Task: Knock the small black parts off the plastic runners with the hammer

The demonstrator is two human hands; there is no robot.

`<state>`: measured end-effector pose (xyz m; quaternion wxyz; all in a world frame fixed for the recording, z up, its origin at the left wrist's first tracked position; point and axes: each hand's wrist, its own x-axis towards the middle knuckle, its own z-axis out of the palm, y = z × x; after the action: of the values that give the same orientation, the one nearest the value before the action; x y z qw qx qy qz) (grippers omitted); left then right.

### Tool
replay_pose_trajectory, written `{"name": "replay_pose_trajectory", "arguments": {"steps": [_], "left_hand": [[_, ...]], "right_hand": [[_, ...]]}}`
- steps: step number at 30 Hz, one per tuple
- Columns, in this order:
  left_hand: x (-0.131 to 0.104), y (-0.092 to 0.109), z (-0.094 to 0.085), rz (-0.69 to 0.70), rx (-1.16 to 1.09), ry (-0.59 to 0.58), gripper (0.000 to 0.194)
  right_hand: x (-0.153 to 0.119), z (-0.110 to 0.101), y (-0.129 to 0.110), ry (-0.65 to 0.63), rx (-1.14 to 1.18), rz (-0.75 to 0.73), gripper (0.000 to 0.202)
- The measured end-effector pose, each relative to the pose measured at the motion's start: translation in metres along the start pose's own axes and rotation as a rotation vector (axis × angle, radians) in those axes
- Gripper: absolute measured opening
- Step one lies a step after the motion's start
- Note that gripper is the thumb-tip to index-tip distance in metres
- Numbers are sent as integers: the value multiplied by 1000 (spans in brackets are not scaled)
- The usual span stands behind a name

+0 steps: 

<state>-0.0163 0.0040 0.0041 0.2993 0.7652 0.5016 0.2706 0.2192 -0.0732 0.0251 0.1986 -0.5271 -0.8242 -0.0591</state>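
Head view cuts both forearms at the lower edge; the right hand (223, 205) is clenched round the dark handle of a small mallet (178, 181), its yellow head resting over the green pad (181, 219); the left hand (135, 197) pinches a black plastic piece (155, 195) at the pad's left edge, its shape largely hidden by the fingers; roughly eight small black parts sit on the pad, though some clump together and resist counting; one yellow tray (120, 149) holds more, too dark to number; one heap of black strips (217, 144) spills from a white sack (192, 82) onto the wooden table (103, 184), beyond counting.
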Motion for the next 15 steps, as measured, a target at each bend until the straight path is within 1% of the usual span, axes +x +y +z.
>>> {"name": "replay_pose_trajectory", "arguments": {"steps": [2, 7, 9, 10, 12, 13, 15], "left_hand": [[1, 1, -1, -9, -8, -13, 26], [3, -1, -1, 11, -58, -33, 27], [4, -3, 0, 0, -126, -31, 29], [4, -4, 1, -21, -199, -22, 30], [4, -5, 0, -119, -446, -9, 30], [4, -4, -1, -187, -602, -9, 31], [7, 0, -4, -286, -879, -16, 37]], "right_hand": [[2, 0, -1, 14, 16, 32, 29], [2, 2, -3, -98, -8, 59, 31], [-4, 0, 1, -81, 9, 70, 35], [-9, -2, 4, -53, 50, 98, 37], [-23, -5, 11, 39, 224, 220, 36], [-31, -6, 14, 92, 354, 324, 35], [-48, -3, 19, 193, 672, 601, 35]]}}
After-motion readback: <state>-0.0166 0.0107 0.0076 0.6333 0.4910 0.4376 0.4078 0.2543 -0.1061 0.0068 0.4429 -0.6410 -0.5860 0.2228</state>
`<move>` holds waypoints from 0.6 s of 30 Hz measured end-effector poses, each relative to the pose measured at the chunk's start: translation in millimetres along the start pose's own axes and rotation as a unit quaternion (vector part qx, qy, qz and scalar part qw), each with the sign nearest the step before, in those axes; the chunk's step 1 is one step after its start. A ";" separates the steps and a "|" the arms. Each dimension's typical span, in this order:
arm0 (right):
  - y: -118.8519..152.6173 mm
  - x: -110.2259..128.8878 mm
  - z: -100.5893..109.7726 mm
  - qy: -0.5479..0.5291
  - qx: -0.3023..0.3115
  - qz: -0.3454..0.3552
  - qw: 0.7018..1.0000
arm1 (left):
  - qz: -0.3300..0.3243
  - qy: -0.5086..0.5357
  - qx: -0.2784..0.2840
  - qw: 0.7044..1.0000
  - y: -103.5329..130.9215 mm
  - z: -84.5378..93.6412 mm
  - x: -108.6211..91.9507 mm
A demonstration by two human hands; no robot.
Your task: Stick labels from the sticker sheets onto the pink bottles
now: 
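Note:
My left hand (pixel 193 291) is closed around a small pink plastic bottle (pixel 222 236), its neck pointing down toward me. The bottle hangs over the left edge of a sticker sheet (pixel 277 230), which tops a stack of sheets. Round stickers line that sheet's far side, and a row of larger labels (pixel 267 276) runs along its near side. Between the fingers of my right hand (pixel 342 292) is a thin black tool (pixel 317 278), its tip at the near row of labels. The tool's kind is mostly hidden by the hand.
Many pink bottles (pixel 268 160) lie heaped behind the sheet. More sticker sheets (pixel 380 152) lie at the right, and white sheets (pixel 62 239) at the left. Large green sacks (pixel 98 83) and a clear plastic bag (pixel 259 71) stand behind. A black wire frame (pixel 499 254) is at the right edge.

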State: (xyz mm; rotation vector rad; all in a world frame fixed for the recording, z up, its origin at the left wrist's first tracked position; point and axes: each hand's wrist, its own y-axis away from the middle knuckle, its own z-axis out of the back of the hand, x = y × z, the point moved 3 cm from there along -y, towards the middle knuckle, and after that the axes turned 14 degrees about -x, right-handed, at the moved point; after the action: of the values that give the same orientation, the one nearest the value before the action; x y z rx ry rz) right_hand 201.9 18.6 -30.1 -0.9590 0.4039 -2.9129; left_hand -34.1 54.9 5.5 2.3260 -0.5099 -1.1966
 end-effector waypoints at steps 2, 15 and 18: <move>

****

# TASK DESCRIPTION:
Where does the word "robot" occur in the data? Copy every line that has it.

# OUTPUT:
The demonstrator is two human hands; there is no robot.
A demonstration by two human hands; no robot.

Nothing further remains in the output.